Do you know what Motorex had to DO to get those legalized?! Several Skyline GTR's had to be CRASH TESTED to get certified. That means that the owner's of Motorex had to front enough money to purchase SEVERAL GTR's, and drive them straight into a wall! The reason they're so much is not only do they have to make up the money spent on that little venture, but there was also research and development for the parts to get it legalized AND run on 91 octane gas, the actual costs of said parts, the time and labor for installing all of this, the cost of the facillities where they do all the work. And keep this in mind as well: when Motorex decided to do this, they had to believe that there would be a market that'd be willing to pay for the price all of this would cost for a Nissan with the steering on the wrong side. I applaud them for doing it.
If you don't want to pay for all of this, then two options: move to either Japan or England (ooh, much more expensive than what Motorex charges...) or buy something else.

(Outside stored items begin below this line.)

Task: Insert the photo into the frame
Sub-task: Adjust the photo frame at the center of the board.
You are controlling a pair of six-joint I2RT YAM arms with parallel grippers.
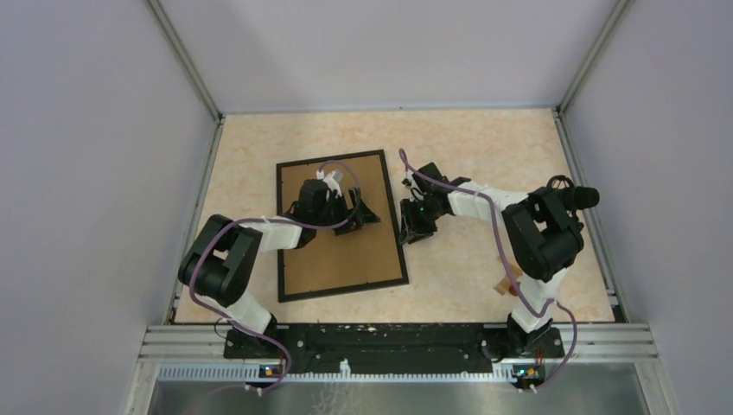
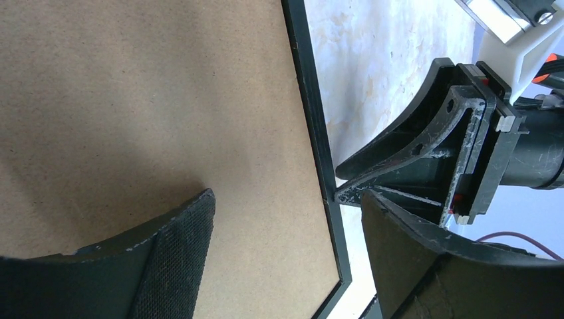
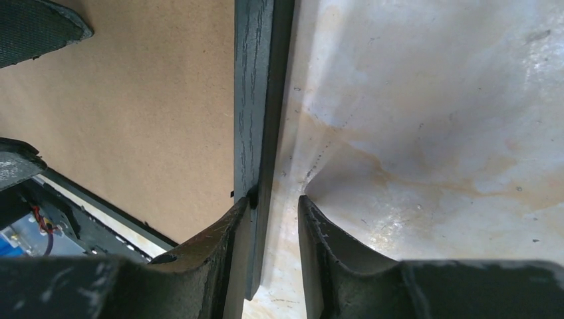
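Observation:
The frame (image 1: 346, 259) lies flat at the table's left middle, back side up, with brown backing board inside a thin black border (image 2: 312, 113). The photo is hidden. My left gripper (image 1: 356, 210) hovers over the backing near the frame's right edge, its jaws wide apart (image 2: 286, 199) and nothing between them. My right gripper (image 1: 408, 226) sits at that same right edge. Its jaws (image 3: 273, 201) straddle the black border (image 3: 253, 100): the left finger touches the border, while the right finger stands off it over bare table.
The marbled beige tabletop (image 1: 484, 147) is bounded by grey walls and metal rails on all sides. A small tan object (image 1: 506, 284) lies by the right arm's base. The two grippers are close together at the frame's right edge.

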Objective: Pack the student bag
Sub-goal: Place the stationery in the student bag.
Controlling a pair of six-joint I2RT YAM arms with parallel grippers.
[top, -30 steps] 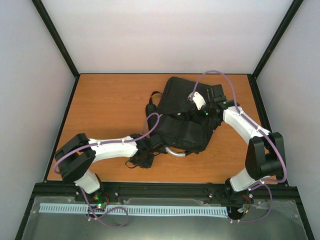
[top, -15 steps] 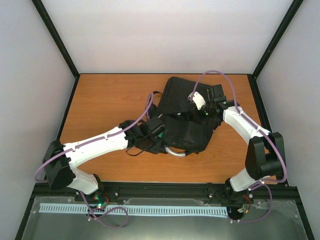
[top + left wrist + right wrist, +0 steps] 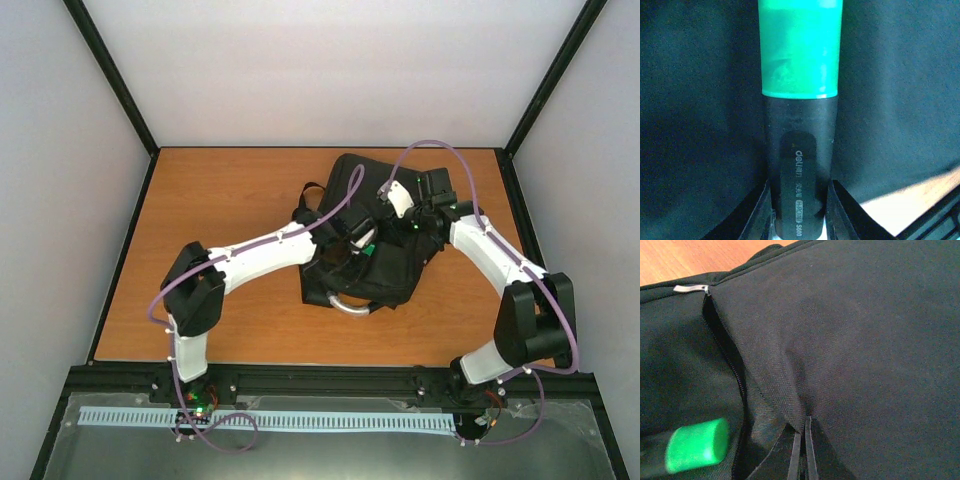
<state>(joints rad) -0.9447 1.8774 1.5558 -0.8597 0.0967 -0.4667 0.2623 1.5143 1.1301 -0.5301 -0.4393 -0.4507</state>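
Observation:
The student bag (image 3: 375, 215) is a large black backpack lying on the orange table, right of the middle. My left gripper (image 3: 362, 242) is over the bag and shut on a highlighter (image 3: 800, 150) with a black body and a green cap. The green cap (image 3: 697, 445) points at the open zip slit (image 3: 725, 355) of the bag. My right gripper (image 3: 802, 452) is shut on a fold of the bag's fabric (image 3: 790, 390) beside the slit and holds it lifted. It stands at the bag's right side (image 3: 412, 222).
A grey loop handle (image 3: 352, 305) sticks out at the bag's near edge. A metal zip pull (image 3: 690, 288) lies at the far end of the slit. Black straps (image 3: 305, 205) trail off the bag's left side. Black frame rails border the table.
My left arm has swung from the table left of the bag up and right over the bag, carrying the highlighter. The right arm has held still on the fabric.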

You can get an STI or Evo for about $30k, or a Porsche for the price of an R34. 
Personally, as soon as the Fed's get through with their new import regulations regarding the R34, I plan on buying one!


----------



## PrOxLaMuS© (Aug 11, 2002)

yeh if i had almost $90,000 for an R34 GTR VSPEC...
i would buy a Porsche 911 Turbo or a used Ferrari.... really.. more power...


----------